Problem to work on: Beginning with the very first line, please reproduce the entries exactly through the line containing "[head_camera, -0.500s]".

Source material:
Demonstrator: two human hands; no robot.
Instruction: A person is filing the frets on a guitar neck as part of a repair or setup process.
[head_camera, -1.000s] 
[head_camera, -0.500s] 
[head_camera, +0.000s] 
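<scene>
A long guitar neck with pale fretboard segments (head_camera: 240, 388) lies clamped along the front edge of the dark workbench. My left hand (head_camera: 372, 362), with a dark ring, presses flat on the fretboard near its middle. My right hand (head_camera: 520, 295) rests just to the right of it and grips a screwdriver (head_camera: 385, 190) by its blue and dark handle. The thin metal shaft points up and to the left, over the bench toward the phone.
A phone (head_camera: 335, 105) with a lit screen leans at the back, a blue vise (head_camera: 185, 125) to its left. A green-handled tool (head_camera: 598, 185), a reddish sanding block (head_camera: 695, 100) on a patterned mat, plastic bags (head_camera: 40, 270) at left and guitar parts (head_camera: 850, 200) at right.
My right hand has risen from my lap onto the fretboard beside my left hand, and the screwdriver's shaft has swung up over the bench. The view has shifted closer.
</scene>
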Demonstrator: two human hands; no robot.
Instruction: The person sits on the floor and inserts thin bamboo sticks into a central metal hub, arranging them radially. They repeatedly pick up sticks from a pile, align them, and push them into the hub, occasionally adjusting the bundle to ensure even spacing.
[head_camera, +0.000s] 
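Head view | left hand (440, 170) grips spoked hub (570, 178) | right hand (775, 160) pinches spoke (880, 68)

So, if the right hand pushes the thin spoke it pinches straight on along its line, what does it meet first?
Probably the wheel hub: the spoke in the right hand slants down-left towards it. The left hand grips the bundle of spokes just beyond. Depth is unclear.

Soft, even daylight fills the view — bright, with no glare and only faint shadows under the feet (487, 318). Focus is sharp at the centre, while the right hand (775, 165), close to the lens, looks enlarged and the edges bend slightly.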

Task solution:
Demonstrator: two human hands; no robot.
Instruction: A person is filing the frets on a guitar neck as part of a repair or setup process.
[head_camera, -1.000s] 
[head_camera, -0.500s] 

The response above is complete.